With the rapid growth of e-commerce, express delivery, and modern logistics, sorting systems face increasing demands for efficiency, accuracy, and flexibility. Traditional sorting methods, reliant on manual labor or fixed-logic PLC control, struggle to handle diverse orders, complex item types, and real-time scheduling optimization.
Integrating ARM Industrial Controllers with artificial intelligence (AI) technologies into sorting systems has emerged as an effective approach to enhancing system intelligence and performance.
The Edge AI ARM Industrial Controller serves as the core of the sorting system, offering high-performance computing, real-time communication, and edge intelligence. It directly interfaces with sensors, actuators, and upper-level platforms to enable data acquisition, intelligent analysis, and control execution.

Barcode/RFID Scanners
Machine Vision Cameras (for identifying item shapes and labels)
Weight/Size Sensors
Conveyor Belt Speed Detectors
Edge AI ARM Industrial Controller BL450 (Equipped with RK3588 6Tops NPU)
Built-in I/O Modules (controls motors, pneumatic sorting arms, and diverters)
AI Algorithms:OpenCV, Yolo Image recognition, path optimization, predictive maintenance
Sorting Belt Motors and Roller Drives
Electromagnetic Diverters and Sorting Chutes
Robotic Sorting Arms (optional)
Integration with MES/WMS systems
Cloud-Based AI Model Updates and Training
SCADA Monitoring Interface
AI-powered image recognition combined with the Edge AI ARM Industrial Controller processes item characteristics (size, color, labels) in real-time at the edge, reducing latency by minimizing cloud uploads.
Integration with RFID/barcode scanners enhances sorting accuracy.
The AI ARM controller, paired with AI algorithms, dynamically schedules conveyor paths and sorting sequences.
Edge computing enables synchronized multi-lane sorting, reducing congestion.
The AI ARM controller collects data on motor current and belt vibrations, enabling the AI model to predict failures and schedule maintenance proactively, minimizing downtime.
The system supports modular design, allowing sorting lanes and robotic arms to be expanded as needed.
The AI ARM controller supports multiple communication protocols (Modbus, EtherCAT, OPC UA, MQTT) for seamless integration with existing systems.
Increased Efficiency: Sorting speed improved by 20%–40%.
Higher Accuracy: AI-driven recognition achieves sorting accuracy of >99.5%.
Cost Reduction: Minimizes manual operations and error rates.
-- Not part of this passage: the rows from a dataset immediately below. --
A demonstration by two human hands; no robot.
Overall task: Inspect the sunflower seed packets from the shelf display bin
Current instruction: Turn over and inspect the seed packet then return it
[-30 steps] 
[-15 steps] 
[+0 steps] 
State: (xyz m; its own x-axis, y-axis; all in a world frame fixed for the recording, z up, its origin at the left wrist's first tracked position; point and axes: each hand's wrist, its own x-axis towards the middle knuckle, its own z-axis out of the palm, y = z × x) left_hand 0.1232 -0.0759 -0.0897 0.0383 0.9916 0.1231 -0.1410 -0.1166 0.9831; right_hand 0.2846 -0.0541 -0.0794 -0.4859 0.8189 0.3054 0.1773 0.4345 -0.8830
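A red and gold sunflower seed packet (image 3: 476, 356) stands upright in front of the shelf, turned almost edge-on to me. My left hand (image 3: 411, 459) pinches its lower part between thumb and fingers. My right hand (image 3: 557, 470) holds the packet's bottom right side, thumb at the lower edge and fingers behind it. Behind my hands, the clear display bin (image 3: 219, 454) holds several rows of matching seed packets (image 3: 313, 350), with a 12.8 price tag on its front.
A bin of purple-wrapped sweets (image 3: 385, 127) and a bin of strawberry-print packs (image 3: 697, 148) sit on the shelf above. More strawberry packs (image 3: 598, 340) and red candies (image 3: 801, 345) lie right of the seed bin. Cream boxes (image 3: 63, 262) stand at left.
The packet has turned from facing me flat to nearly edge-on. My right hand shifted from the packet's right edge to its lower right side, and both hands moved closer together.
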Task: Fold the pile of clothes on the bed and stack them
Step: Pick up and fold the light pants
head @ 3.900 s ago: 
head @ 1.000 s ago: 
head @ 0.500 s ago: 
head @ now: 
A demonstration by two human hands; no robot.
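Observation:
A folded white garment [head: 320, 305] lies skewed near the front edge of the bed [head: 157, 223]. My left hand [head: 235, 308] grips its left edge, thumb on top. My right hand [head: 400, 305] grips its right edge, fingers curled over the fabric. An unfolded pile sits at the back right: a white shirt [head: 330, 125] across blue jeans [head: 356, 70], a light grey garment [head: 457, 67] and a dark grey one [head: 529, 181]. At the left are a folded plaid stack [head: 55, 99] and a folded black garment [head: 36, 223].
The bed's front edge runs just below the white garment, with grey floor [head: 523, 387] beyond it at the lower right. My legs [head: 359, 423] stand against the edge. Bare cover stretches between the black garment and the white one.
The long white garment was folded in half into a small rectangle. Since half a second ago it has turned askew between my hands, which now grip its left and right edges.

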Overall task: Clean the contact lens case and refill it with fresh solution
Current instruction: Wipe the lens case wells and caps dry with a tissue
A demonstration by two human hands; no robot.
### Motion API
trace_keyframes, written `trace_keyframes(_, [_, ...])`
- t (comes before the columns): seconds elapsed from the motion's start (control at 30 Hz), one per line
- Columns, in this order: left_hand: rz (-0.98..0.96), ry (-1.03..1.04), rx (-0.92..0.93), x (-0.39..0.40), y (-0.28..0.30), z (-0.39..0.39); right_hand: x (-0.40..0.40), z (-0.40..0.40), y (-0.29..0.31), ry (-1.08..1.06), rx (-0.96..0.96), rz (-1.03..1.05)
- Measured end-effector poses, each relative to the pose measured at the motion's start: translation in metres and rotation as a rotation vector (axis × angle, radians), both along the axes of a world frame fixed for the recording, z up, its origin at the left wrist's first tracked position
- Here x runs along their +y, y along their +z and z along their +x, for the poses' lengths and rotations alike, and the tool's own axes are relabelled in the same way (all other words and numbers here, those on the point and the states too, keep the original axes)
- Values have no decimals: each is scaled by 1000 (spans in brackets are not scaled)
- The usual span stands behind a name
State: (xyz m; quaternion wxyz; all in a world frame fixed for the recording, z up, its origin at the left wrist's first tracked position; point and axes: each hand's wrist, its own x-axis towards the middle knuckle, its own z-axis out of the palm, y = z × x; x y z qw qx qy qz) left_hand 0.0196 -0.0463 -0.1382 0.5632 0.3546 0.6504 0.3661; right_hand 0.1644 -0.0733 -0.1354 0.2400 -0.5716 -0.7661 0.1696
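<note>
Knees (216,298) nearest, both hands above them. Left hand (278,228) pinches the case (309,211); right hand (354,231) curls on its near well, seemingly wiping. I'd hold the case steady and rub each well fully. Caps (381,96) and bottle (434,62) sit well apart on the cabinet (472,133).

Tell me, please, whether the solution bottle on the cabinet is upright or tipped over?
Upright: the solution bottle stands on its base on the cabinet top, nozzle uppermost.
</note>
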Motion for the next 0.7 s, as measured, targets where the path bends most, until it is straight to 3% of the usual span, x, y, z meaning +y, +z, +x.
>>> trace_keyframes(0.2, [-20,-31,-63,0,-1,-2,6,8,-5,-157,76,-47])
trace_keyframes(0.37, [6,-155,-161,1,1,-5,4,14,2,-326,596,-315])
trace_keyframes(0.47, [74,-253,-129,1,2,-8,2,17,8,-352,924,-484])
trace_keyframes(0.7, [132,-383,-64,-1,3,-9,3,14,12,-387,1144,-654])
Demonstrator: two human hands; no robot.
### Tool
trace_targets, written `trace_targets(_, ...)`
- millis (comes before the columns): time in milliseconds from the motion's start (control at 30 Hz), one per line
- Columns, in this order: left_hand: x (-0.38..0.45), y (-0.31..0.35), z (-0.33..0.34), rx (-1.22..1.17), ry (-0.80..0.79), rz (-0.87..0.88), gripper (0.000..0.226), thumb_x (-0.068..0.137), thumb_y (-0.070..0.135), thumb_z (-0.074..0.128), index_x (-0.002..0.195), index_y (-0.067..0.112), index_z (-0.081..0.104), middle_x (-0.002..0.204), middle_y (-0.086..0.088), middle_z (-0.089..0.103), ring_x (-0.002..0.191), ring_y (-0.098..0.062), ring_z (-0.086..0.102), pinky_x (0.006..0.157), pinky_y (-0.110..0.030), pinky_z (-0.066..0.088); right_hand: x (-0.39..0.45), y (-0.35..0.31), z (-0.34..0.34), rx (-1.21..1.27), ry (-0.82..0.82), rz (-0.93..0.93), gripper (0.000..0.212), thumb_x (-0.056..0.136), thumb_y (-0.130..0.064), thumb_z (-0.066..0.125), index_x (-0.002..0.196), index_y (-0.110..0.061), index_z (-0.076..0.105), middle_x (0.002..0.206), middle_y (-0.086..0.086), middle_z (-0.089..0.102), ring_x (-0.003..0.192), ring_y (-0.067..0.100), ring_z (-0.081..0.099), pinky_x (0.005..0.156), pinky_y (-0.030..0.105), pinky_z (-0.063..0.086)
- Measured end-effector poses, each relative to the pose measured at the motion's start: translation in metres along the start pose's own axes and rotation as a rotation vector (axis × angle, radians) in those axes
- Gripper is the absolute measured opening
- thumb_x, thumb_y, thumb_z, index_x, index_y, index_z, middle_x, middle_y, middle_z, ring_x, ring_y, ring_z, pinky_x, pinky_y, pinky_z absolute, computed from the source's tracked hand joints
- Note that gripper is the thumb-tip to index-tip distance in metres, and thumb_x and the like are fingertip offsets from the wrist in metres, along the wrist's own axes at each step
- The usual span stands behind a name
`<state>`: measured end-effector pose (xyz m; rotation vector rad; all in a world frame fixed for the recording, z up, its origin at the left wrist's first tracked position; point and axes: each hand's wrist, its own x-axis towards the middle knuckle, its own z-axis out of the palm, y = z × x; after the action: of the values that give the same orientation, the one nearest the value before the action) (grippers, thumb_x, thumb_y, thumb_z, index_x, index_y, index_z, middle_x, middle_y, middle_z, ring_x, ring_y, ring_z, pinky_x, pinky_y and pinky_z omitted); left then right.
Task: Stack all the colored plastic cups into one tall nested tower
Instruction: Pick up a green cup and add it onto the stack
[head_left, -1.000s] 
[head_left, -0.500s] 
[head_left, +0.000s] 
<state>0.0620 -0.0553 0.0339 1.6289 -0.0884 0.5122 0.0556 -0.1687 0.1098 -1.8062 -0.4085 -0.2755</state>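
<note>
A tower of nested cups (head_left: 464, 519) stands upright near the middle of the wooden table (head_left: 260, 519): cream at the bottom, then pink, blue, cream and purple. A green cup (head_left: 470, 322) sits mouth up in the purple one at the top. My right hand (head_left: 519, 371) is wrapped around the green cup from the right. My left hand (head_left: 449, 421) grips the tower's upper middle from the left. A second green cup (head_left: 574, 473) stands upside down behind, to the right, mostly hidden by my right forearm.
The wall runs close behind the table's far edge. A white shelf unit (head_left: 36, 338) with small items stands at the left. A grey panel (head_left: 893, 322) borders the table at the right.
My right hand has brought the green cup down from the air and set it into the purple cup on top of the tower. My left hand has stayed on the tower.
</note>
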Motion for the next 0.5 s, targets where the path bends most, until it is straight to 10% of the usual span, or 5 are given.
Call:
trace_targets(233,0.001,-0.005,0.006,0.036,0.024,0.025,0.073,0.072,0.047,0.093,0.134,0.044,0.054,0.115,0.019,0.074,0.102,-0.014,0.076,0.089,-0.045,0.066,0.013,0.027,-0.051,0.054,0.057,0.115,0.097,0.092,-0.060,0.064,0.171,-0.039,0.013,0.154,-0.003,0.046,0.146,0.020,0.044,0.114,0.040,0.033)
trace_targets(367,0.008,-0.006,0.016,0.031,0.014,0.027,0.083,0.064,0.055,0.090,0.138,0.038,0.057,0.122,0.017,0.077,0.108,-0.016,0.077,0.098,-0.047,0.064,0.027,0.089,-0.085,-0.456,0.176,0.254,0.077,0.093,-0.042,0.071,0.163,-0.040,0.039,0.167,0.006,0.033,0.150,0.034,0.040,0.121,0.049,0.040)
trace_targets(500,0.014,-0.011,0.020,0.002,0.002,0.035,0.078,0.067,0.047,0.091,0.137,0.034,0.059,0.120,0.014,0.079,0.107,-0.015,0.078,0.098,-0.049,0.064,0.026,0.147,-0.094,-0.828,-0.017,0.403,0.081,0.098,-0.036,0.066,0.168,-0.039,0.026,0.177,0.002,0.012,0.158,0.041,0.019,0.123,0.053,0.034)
High Flexibility: Adapts to diverse scenarios such as e-commerce, express delivery, and manufacturing.
Scalability: AI models can be iteratively optimized to support future business growth.
The Edge AI ARM industrial controller enhances sorting system efficiency, accuracy, and flexibility in e-commerce, express delivery, and logistics by integrating high-performance computing, edge intelligence, and AI technologies. The system architecture comprises a perception layer (barcode/RFID, vision cameras), control and computing layer (ARM controller with AI algorithms), execution layer (motors, robots), and management/monitoring layer (MES/WMS, SCADA). Key functions include real-time item identification, intelligent path optimization, predictive maintenance, and modular scalability.